=== Exercise details ===
Copy out the data so that nothing differs from the original.

=== Data block ===
=== Section Start ===
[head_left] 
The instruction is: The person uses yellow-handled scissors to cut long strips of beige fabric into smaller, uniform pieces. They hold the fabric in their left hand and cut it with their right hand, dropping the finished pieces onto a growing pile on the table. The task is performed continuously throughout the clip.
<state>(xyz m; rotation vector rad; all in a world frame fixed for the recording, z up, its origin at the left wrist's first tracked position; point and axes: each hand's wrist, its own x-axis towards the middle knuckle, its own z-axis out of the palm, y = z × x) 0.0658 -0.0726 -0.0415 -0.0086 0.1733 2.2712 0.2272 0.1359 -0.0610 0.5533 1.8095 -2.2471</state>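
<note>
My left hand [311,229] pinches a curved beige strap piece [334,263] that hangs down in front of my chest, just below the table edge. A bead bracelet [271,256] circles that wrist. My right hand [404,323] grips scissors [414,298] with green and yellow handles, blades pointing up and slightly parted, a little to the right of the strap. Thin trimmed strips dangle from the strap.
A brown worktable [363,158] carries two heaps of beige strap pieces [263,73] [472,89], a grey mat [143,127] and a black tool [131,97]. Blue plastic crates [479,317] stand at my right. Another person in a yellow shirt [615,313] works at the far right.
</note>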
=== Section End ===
=== Exercise output ===
[head_left] 
The instruction is: The person uses yellow-handled scissors to cut long strips of beige fabric into smaller, uniform pieces. They hold the fabric in their left hand and cut it with their right hand, dropping the finished pieces onto a growing pile on the table. The task is performed continuously throughout the clip.
<state>(xyz m; rotation vector rad; all in a world frame fixed for the recording, z up, its origin at the left wrist's first tracked position; point and axes: each hand's wrist, its own x-axis towards the middle knuckle, its own z-axis out of the palm, y = z × x) 0.0658 -0.0726 -0.0415 -0.0086 0.1733 2.2712 0.2272 0.1359 -0.0610 0.5533 1.8095 -2.2471</state>
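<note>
My left hand [311,229] pinches a curved beige strap piece [334,263] that hangs down in front of my chest, just below the table edge. A bead bracelet [271,256] circles that wrist. My right hand [404,323] grips scissors [414,298] with green and yellow handles, blades pointing up and slightly parted, a little to the right of the strap. Thin trimmed strips dangle from the strap.
A brown worktable [363,158] carries two heaps of beige strap pieces [263,73] [472,89], a grey mat [143,127] and a black tool [131,97]. Blue plastic crates [479,317] stand at my right. Another person in a yellow shirt [615,313] works at the far right.
</note>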

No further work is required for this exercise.